To answer the OP: We’re currently in an in-flux period where society hasn’t made up its mind. In 10 or 20 years people may vote and get a consensus, but for now, there is no coherent reason why transgenderism and transracialism should be regarded differently, other than “that’s the way it is.”
But as for Dolezal, the main backlash was that she was trying to gain an advantage, and perceived as doing so unfairly.
I forgot to address the OP.
If we disect human brains, we find that they are sexually dimorphic. There are differences between a male brain and a female one. Somebody with the right training could identify if a give brain was male or female.
There are, correct me if I’m wrong, no differences between a ‘black’ brain and a ‘white’ one.
That’s not true.
Then, if anything, this should indicate that society ought to consider transgenderism to be more far-fetched than transracialism, not less.
A man transitioning to becoming a woman should be considered much further a long shot than a white person transitioning to being black.
I think what you’re missing is that a trans-woman has always been a woman, even though she was earlier identified as male due to physiology. The transition is where everyone else also accepts that she’s a woman.
I could be wrong here and welcome correction.
Did you read my linked cite?
" The authors (Jiang-Ning Zhou, Frank PM Kruijver, Dick Swaab) also examined subjects with hormone-related disorders and found no pattern between those disorders and the BSTc while the single untreated male-to-female transsexual had a female-typical number of cells. They concluded that the BSTc provides evidence for a neurobiological basis of gender identity and proposed that such was determined before birth."
Short version- while not completely settled, evidence points to transgender individuals having a brain that matches the gender they feel, rather than one matching their chromosomes and reproductive organs.
I am skeptical. Maybe in this one respect.

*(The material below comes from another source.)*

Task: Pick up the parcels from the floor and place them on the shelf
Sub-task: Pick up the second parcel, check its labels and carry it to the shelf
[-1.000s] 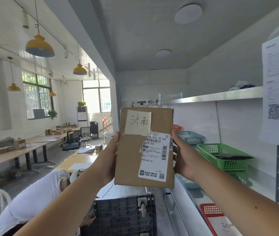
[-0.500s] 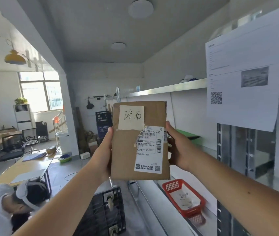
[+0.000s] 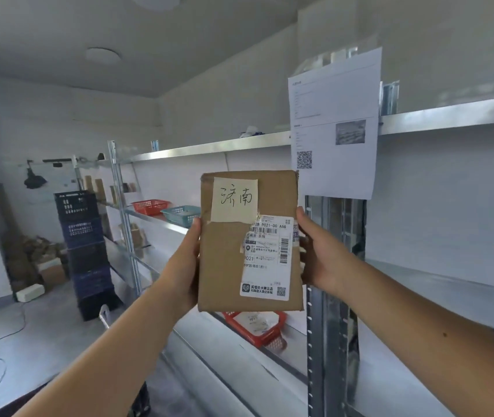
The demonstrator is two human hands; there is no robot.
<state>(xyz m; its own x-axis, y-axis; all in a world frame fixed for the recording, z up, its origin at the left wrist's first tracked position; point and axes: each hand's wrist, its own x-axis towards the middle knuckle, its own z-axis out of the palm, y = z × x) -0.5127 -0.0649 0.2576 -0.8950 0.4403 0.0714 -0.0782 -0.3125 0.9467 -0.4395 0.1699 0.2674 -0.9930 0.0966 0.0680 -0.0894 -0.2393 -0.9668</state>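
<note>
Head view: brown parcel (image 3: 248, 240) held upright at frame ctr, in front of the metal shelf (image 3: 450, 115), clear of every shelf board. Left hand (image 3: 184, 266) at 9 o'clock of the parcel, fingers wrapped behind its left edge, thumb along the side. Right hand (image 3: 319, 254) at 3 o'clock, fingers closed on the right edge. Cream note (image 3: 234, 200) w/ handwritten characters at parcel's top left; white shipping label (image 3: 268, 257) at its lower right. Printed sheet (image 3: 334, 124) w/ QR code hangs on the shelf post at 1 o'clock of the parcel. Red basket (image 3: 254, 326) on a lower shelf, 6 o'clock, partly hidden. Stacked dark crates (image 3: 84, 248) on the floor at 9 o'clock, well apart.
</note>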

But I don’t think with regards to overall size etc.
Also n = 42, it’s only about a specific region, and it doesn’t say the p-value in the abstract. Smells like p-hacking.
One thing to keep in mind is that there is no purity test or requirements that need to be met to self-identify as a gender. While this brain difference may be true in some (most?) transgender people, it isn’t necessarily true in all transgender people. If someone considers themself a transwoman, they are a transwoman. There is no dependency on having a certain kind of brain in order to be transgender.

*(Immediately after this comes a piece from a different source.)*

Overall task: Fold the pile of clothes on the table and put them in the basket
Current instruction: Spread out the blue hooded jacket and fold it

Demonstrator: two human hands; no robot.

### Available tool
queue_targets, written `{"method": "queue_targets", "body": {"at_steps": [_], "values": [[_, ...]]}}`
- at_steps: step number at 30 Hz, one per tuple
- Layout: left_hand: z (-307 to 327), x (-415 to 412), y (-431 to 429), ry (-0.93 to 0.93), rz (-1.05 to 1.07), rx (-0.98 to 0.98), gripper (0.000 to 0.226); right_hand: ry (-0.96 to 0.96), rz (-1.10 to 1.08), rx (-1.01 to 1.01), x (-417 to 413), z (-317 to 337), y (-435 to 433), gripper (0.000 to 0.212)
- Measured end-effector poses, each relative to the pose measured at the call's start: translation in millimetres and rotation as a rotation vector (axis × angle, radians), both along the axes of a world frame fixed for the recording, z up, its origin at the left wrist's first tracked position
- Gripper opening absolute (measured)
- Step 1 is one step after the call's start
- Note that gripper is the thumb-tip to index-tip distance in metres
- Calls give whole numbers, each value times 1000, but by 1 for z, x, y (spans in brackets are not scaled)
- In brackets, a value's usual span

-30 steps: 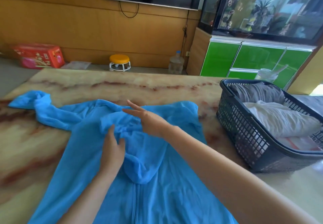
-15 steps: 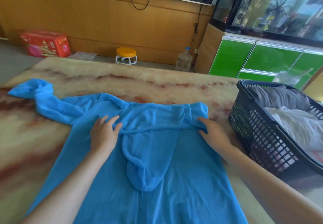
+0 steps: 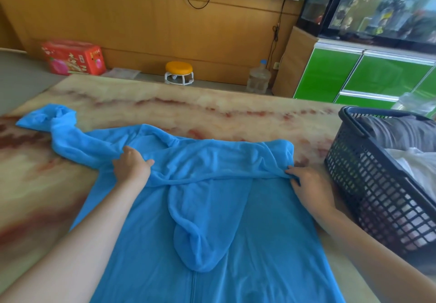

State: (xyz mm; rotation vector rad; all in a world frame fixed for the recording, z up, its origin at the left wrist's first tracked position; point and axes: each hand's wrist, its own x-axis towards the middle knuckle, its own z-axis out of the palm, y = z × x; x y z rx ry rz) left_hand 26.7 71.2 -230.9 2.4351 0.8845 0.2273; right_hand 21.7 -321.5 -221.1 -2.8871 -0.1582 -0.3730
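— At the left shoulder of the blue jacket, the left hand has its fingers curled into a bunch of cloth, right where the sleeve begins.

— And the other side?

— The right hand lies on the right shoulder edge, with its fingertips at the turned-in ridge of fabric. I cannot tell whether it pinches there or only presses.

— Where is the garment as a whole?

— It is spread front-up on the table, with the body running toward the person. The hood is flopped down over the top of the zip. The left sleeve trails off, twisted, to the far left. The right one looks turned in across the chest.

— How will it handle?

— Thin, light and limp, I'd judge. It wrinkles under the fingers and holds no shape of its own. It will probably slide on that polished top, so one hand should pin it while the other moves cloth.

— Best place to take hold?

— Take the loose sleeve near its cuff end and lift it over rather than dragging it. For the body folds, hold at the seams and hem corners, two points at once. A single pinch would let it sag.

— And the basket?

— Just beside the right hand, at the table's right side. A grey garment and a white one lie inside it.
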Motion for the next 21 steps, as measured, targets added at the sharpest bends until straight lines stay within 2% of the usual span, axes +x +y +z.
{"method": "queue_targets", "body": {"at_steps": [2, 4, 6, 8, 11, 14, 15, 18, 21], "values": [[0, 2, 3, -2, -50, -2, 38, 0, 28, -41, 2, -1, -2, 29], [2, 4, 3, -105, -71, -38, 26, -46, 58, -79, 4, -3, -4, 27], [7, 9, 3, -249, -13, -116, 25, -119, 62, -154, 4, -2, -8, 26], [16, 16, 2, -315, 43, -167, 26, -157, 44, -261, 4, 2, -12, 28], [24, 31, 4, -341, 42, -199, 25, -193, 3, -357, 3, 7, -17, 32], [20, 44, 5, -314, -3, -184, 27, -129, 4, -438, 2, 5, -16, 34], [17, 46, 6, -290, -33, -148, 30, -73, 0, -424, 1, 4, -14, 38], [6, 48, 11, -273, -85, -91, 41, 75, 25, -217, 2, 10, -8, 61], [-2, 45, 17, -325, -97, -154, 43, 154, 223, -103, 5, 15, 7, 60]]}}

There are likely many sexually dimorphic features, some of which are physiologically apparent, some of which are not. Given the diversity of human gender identity and sexuality, it’s surely likely that there is wide variation in which subset of features are present in any individual, whether cis or trans. And non-binary people are just part of this spectrum of human nature.
So you are correct - nobody is suggesting any kind of physiological “test” of whether someone has a certain identity. The best way to discover someone’s identity will always be to interact with their functioning mind in a far more reliable way - by talking to them.
Buy regarding this:
Well, I know what you’re getting at, but I don’t think that’s quite right, or at least more needs to be said. Given the claim that gender identity is just as much an objective phenomenon as our genitalia, not some whimsical roleplaying, to be trans is actually something more substantial than justing making the claim. For example, somebody immature could be mistaken about their own identity. In practice, of course, people who are trans are generally consistent and persistent about their identity, and I agree with your primary point - that the way we discover someone’s identity is by talking to them.
If I really feel it and I want to be Jewish, or Chinese, or Maori, or a Mackintosh, it seems like this is possible but acceptance is less or more difficult depending on the group in question, and it also does not hinge merely on my say-so.